* **Task data**:
○ ○ ○ ○ ○ ○ ○
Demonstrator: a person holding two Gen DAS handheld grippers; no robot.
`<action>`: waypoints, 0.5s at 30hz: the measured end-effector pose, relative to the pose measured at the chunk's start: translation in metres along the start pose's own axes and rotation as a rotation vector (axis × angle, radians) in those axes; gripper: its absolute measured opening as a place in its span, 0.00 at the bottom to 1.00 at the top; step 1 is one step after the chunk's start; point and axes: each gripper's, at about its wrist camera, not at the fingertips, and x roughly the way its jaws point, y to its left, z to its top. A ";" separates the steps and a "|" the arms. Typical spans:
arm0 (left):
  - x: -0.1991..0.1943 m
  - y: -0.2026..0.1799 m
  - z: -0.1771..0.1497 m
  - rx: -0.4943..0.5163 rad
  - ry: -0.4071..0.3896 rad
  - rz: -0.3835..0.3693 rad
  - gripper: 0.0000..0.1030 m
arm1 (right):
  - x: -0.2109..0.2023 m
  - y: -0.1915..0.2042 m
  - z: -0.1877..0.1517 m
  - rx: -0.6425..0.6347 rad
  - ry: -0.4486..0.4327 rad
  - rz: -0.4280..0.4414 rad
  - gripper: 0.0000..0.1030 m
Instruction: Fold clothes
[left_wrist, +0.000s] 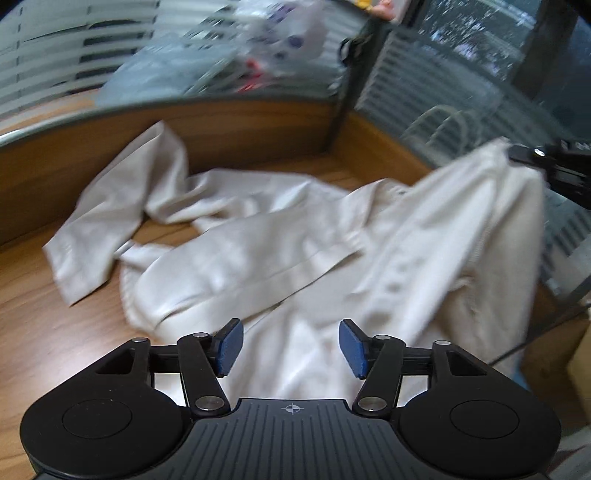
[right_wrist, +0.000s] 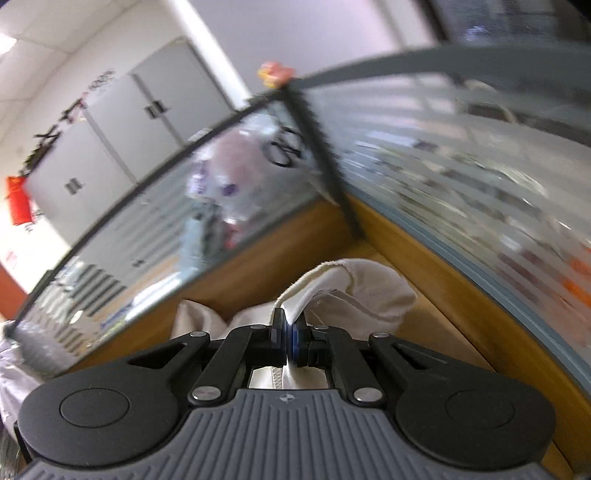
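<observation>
The table (left_wrist: 44, 332) is wood-grained, closed at the back by a wooden board with striped glass partitions (left_wrist: 424, 74) above it that meet in a corner. A cream jacket (left_wrist: 258, 243) lies crumpled across most of the table, one sleeve (left_wrist: 110, 206) flung out to the left and bent back on itself. The jacket's right side is lifted off the table and hangs from the right tongs (left_wrist: 517, 153), seen at the right edge of the left wrist view. In the right wrist view the right tongs (right_wrist: 287, 341) are pressed together on a fold of the cream cloth, which bunches up just past the pads. The left tongs (left_wrist: 291, 347) are spread, blue pads (left_wrist: 229, 345) well apart, hovering over the near part of the jacket with nothing pinched between them.
</observation>
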 end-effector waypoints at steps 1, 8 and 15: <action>0.002 -0.003 0.002 0.001 -0.006 -0.015 0.66 | 0.003 0.008 0.006 -0.014 -0.002 0.024 0.03; 0.037 -0.019 -0.010 0.025 0.052 -0.018 0.66 | 0.011 0.059 0.042 -0.087 -0.018 0.187 0.03; 0.061 -0.032 -0.014 0.000 0.058 -0.009 0.43 | -0.002 0.081 0.059 -0.107 -0.026 0.254 0.03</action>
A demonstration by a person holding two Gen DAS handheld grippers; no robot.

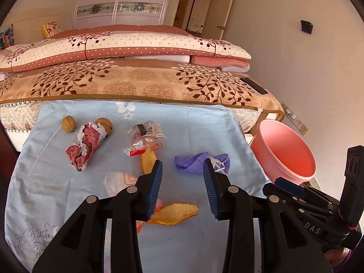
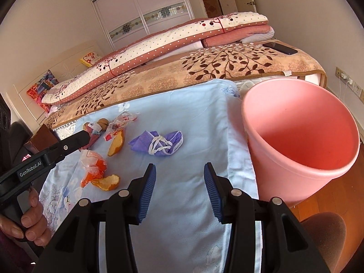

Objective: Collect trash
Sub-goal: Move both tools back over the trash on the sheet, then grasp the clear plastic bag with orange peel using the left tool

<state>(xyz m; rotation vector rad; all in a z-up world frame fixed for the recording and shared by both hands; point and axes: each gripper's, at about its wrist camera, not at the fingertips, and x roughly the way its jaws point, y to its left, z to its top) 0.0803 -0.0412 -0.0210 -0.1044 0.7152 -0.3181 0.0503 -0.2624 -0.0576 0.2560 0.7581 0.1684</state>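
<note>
Both grippers hover over a pale blue cloth (image 1: 56, 154) spread along the edge of a bed (image 1: 136, 84). On the left gripper (image 1: 183, 182) the blue pads stand apart with nothing between them, above a piece of orange peel (image 1: 175, 212). A second peel (image 1: 147, 160) lies just past its left finger, touching a clear wrapper (image 1: 145, 138). Further left lie a crumpled red wrapper (image 1: 84, 147) and two walnuts (image 1: 68, 124). On the right gripper (image 2: 179, 182) the pads are also apart and empty, over bare cloth. A purple face mask (image 2: 157, 144) lies just ahead of it. Beside the cloth, at the right, stands a pink bin (image 2: 302, 136), tilted toward the camera. A dark phone (image 2: 279, 48) rests on the far blanket.
</note>
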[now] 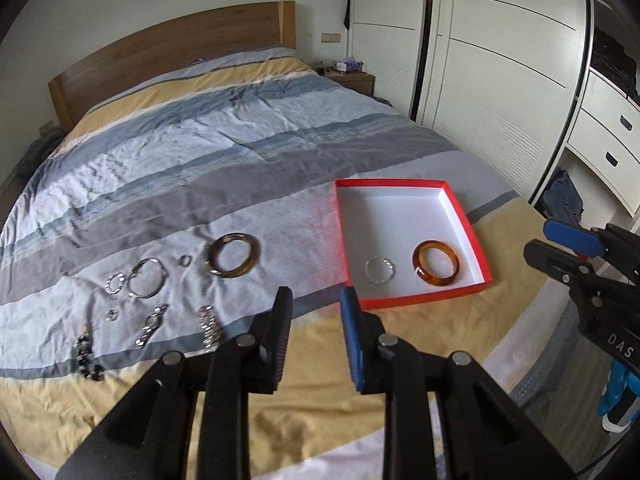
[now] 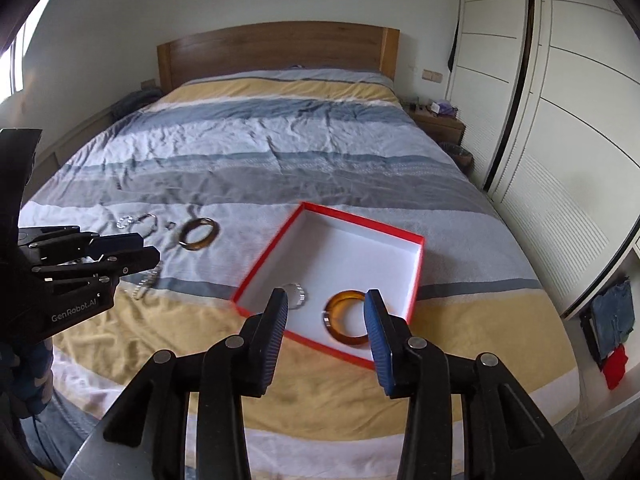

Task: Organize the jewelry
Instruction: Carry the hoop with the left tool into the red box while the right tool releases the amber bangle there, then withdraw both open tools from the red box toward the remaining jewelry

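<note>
Across the lower half of the left wrist view, the left gripper (image 1: pixel 316 300) hangs over the striped bedspread (image 1: pixel 200 152) with its jaws parted to a middling gap and nothing between them; the right gripper (image 2: pixel 326 308) is likewise part-open and empty, hovering above the near edge of the red box (image 2: pixel 416 276). That box, white inside, sits right of centre in the left view as the collecting place; 2 pieces already lie in it, an amber bangle (image 1: pixel 436 263) and a small clear ring (image 1: pixel 379 270), side by side near its front wall. Everything unsorted is spread flat at lower left, apart enough for single picks, I judge: a tan bangle (image 1: pixel 233 255), a large silver hoop (image 1: pixel 146 278), a tiny ring (image 1: pixel 185 260), a chain bracelet (image 1: pixel 209 326) and dark beads (image 1: pixel 86 354), though the smallest pieces are too blurred to name surely. The chain bracelet lies nearest the left gripper, just left of its black finger; the tan bangle sits above, well apart.
</note>
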Tool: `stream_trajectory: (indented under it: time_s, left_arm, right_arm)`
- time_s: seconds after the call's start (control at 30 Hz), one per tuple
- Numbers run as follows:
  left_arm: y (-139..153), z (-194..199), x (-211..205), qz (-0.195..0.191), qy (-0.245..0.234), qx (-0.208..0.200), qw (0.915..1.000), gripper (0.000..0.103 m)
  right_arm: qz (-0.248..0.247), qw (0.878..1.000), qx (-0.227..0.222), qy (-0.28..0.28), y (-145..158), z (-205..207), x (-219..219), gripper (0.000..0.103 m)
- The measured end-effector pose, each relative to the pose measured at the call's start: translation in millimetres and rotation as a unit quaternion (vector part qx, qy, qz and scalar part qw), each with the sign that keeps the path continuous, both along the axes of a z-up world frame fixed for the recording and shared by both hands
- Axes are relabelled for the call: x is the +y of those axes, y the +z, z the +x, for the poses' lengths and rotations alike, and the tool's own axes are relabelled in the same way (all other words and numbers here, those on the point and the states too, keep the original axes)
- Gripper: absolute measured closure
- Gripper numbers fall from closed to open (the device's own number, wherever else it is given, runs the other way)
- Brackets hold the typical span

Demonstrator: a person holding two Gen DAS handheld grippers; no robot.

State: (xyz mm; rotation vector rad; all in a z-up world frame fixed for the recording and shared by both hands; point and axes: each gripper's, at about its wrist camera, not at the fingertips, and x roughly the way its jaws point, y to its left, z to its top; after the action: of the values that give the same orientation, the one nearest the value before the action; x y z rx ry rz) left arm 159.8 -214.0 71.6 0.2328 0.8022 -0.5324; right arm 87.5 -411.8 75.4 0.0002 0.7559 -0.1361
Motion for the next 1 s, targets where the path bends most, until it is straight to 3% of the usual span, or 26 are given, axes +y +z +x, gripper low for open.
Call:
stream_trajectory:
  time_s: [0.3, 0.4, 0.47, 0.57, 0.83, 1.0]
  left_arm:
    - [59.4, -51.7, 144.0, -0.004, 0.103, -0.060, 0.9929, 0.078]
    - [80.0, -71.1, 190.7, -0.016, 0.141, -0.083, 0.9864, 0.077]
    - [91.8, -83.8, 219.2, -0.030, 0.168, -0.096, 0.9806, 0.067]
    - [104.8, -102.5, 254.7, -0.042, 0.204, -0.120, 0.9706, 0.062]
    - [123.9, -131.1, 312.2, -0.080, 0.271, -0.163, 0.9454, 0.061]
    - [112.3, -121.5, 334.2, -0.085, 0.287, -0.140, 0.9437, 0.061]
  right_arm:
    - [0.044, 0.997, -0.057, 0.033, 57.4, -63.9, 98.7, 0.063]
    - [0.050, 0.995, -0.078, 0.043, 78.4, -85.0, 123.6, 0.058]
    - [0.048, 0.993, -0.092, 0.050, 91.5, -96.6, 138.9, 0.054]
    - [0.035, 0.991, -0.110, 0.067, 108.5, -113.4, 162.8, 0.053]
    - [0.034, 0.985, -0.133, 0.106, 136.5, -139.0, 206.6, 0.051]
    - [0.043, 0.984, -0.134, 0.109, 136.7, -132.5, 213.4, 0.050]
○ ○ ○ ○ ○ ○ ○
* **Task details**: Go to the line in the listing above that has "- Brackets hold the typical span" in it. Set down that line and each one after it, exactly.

* **Written answer**:
- Brackets hold the typical span

Demonstrator: a person holding two Gen DAS handheld grippers; no robot.

State: (xyz mm; rotation vector rad; all in a z-up world frame fixed for the recording and shared by both hands; point and axes: each gripper's, at about its wrist camera, not at the fingertips, and x roughly the way its jaws point, y to its left, z to its top; after the action: of the values that give the same orientation, the one nearest the value before the action; x y z rx ry rz) left arm 159.8 -214.0 71.6 0.2328 0.8022 -0.5324; right arm 87.5 -411.8 75.4 0.0002 0.7559 -0.1361
Motion for the next 1 s, targets where the path bends most, until it is straight to 3% of the usual span, or 26 are given, axes +y +z +x, gripper low for open.
Call:
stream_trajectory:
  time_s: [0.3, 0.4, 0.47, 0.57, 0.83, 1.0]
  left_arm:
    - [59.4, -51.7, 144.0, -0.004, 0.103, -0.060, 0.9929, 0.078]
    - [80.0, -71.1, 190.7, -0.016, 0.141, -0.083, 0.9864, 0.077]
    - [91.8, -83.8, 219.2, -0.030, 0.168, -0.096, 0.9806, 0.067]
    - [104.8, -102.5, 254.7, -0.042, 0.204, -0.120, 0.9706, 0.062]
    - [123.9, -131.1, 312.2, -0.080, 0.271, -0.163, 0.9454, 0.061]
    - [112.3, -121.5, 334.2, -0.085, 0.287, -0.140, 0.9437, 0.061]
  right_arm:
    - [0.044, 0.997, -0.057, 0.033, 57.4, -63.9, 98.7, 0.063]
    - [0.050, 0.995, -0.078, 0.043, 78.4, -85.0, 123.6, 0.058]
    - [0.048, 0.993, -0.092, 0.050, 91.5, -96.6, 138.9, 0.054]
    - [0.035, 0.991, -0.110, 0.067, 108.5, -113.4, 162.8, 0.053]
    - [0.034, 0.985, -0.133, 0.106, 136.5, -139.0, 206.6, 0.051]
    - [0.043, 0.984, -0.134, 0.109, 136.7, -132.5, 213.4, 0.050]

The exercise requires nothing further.